Me gustaría iniciar con este aforismo: “Las leyes del mar no necesitan redactarse”. Con él quiero comenzar a referirme a un hombre para el que el espacio de que dispongo en esta columna, intuyo, será muy poco.
Y es que hablo de un hombre que destacó por su multifacética personalidad. Por su talento. Aludiré a un verdadero abanderado de las causas útiles. Para no malgastar espacio, trataré de referirme a él casi telegráficamente. Fecha de Nacimiento: 11 de junio de 1910. Nacionalidad: francés. Nombre: Jaques Ives Cousteau. Profesión: ¡qué difícil se me hace la respuesta! Porque fue oceanógrafo, investigador, inventor, director y protagonista de películas documentales.
Pero, sobre todo –y ya no como profesión– fue un hombre “doctorado en comprensión”, en la comprensión de sus semejantes.
Fue también oficial de la Marina de Guerra Francesa. Un domingo de 1937 Cousteau estaba en la ciudad portuaria de Tolón, Francia. Se internó entonces mar adentro en una lancha, se arrojó al agua y contempló por primera vez el fondo submarino con la única ayuda de unas gafas de buceador que llevaba.

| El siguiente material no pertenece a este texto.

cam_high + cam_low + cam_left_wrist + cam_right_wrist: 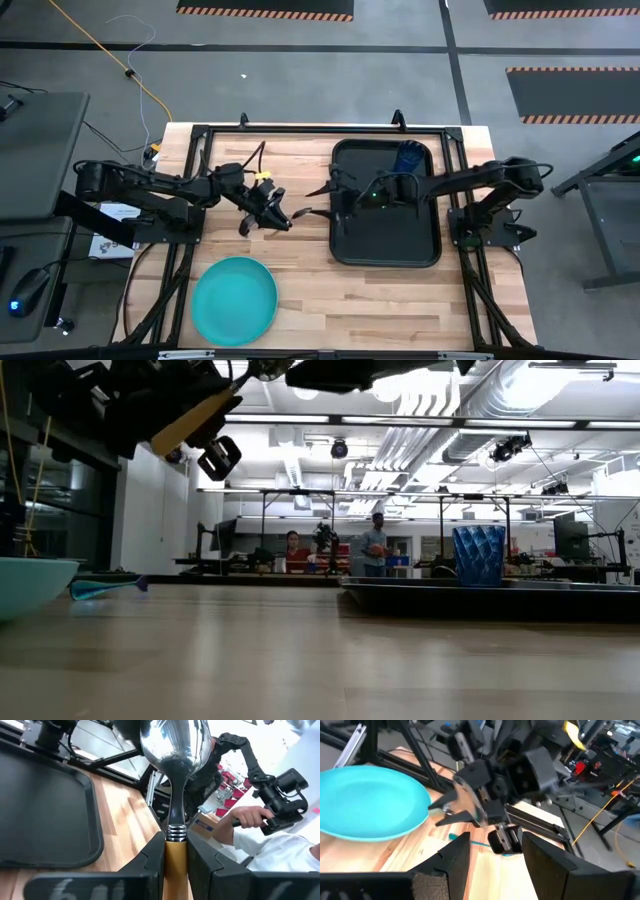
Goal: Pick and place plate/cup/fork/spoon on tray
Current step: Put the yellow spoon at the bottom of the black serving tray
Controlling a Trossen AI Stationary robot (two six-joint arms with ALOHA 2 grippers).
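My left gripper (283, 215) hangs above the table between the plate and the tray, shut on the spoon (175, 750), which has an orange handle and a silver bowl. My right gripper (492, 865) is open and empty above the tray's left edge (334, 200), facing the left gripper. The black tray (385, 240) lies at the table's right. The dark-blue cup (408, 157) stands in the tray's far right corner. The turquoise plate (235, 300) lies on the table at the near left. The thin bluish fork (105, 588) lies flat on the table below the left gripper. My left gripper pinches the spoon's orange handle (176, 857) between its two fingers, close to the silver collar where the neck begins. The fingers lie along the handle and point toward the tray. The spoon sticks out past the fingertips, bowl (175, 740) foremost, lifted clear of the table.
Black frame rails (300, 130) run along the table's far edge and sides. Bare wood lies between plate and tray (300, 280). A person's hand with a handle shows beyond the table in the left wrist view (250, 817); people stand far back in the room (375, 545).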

Hasta ese día el hombre, para observar el fondo del mar, debía protegerse aislándose por medio de campanas neumáticas o escafandras blindadas. Pero Cousteau reencontró el milenario sistema del buceador, que se entregaba al mar a cuerpo semidesnudo y resistía a las grandes presiones.
Era ese el método que utilizaban en Hawái los pescadores de esponjas, de perlas, de coral. El problema consistía en tratar de respirar indefinidamente en el fondo del mar. Así que, enfrentado a ese desafío, Costeau inventó una escafandra autónoma. Tenía 27 años y había encontrado su camino, un camino difícil. Pero ya no querrá otro.
Cousteau comienza a filmar documentales. Y llega su obra cumbre en ese campo. Es un largometraje basado en una expedición de seis meses al Océano Indico. ¿El título? El mundo sin sol.
Con esa película, Cousteau gana un Oscar de la Academia de Hollywood. Pero él no quería quedarse con la sola observación del paso de la vida. Quería viajar en ella. Y por eso adquirió un antiguo barreminas, al que denominó “Calypso”. Lo reacondicionó como laboratorio ambulante. Medía 73 metros de largo y 7 metros de ancho.
A bordo de él, Costeau comenzó a hacer viajes por todos los mares del mundo.
Cousteau tenía 49 años cuando diseñó un platillo buceador de dos metros de diámetro, que llamó “Denise” y que le permitía sumergirse a 300 metros de profundidad con dos personas a bordo y también navegar a una velocidad de 3 kilómetros por hora. Este platillo poseía, además, equipo de filmación y potentísimos focos luminosos.
Años más tarde, Cousteau instaló una estación submarina en el Mediterráneo. Dos hombres pudieron permanecer allí una semana seguida. Uno de ellos fue su hijo Phillipe.
La labor tenaz positiva y silenciosa de Jacques Cousteau transformó a este alto, delgado y cálido oceanógrafo francés en un mito viviente. Después de muerto, sigue siendo un mito.
Él entendió que también el mar es un camino. Y ayudó a los hombres a conocer el fondo de ese mar, que es como enseñarles a conocer la vida, preservándolo, no envenenando las aguas y quizá colaborando para descubrir en ellas riquezas naturales aun no conocidas.
A Cousteau le tocó soportar el mayor de los dolores que puede tener un padre, perder justamente a su hijo Phillipe. Este falleció a sus 38 años, en 1979, en plena tarea oceanográfica, tras un lamentable accidente.
Pese a que hay dolores para los que las lágrimas no alcanzan, Jacques Cousteau prosiguió su tarea con más viajes, exploraciones y documentales, hasta que el 25 de junio de 1997 y recién cumplidos los 87 años dejó este mundo al que él, sin ninguna duda, le dio más profundidad.